START Material provided

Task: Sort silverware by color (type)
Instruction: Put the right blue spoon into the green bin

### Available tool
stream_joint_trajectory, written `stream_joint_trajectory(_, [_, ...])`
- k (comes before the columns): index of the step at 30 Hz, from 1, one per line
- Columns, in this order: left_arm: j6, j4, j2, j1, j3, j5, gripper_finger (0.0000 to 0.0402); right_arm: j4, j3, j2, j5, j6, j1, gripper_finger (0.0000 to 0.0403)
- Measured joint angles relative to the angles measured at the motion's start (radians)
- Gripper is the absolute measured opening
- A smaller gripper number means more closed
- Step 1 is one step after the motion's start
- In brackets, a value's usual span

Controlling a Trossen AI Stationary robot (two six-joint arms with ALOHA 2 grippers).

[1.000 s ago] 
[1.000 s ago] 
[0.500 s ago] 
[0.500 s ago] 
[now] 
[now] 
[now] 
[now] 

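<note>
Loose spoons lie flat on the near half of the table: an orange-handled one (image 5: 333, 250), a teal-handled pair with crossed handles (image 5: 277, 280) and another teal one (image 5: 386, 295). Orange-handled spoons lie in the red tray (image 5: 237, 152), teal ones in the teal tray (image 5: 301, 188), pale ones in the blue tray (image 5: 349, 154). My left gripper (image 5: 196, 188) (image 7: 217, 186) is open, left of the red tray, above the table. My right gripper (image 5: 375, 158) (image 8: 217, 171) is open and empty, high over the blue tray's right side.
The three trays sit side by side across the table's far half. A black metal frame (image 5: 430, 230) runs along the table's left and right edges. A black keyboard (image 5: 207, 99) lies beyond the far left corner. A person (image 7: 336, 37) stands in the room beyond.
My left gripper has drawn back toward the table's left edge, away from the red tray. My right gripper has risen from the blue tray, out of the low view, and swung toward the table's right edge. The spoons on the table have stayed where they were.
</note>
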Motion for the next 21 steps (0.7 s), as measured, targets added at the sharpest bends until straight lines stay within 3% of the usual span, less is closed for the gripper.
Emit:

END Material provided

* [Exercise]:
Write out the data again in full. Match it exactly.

* [Written response]:
Task: Sort silverware by color (type)
Instruction: Put the right blue spoon into the green bin

### Available tool
stream_joint_trajectory, written `stream_joint_trajectory(_, [_, ...])`
- k (comes before the columns): index of the step at 30 Hz, from 1, one per line
- Columns, in this order: left_arm: j6, j4, j2, j1, j3, j5, gripper_finger (0.0000 to 0.0402); right_arm: j4, j3, j2, j5, j6, j1, gripper_finger (0.0000 to 0.0403)
- Measured joint angles relative to the angles measured at the motion's start (radians)
- Gripper is the absolute measured opening
- A smaller gripper number means more closed
- Step 1 is one step after the motion's start
- In brackets, a value's usual span

Controlling a Trossen AI Stationary robot (two six-joint arms with ALOHA 2 grippers).

[1.000 s ago] 
[1.000 s ago] 
[0.500 s ago] 
[0.500 s ago] 
[now] 
[now] 
[now] 
[now] 

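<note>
Loose spoons lie flat on the near half of the table: an orange-handled one (image 5: 333, 250), a teal-handled pair with crossed handles (image 5: 277, 280) and another teal one (image 5: 386, 295). Orange-handled spoons lie in the red tray (image 5: 237, 152), teal ones in the teal tray (image 5: 301, 188), pale ones in the blue tray (image 5: 349, 154). My left gripper (image 5: 196, 188) (image 7: 217, 186) is open, left of the red tray, above the table. My right gripper (image 5: 375, 158) (image 8: 217, 171) is open and empty, high over the blue tray's right side.
The three trays sit side by side across the table's far half. A black metal frame (image 5: 430, 230) runs along the table's left and right edges. A black keyboard (image 5: 207, 99) lies beyond the far left corner. A person (image 7: 336, 37) stands in the room beyond.
My left gripper has drawn back toward the table's left edge, away from the red tray. My right gripper has risen from the blue tray, out of the low view, and swung toward the table's right edge. The spoons on the table have stayed where they were.
</note>
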Motion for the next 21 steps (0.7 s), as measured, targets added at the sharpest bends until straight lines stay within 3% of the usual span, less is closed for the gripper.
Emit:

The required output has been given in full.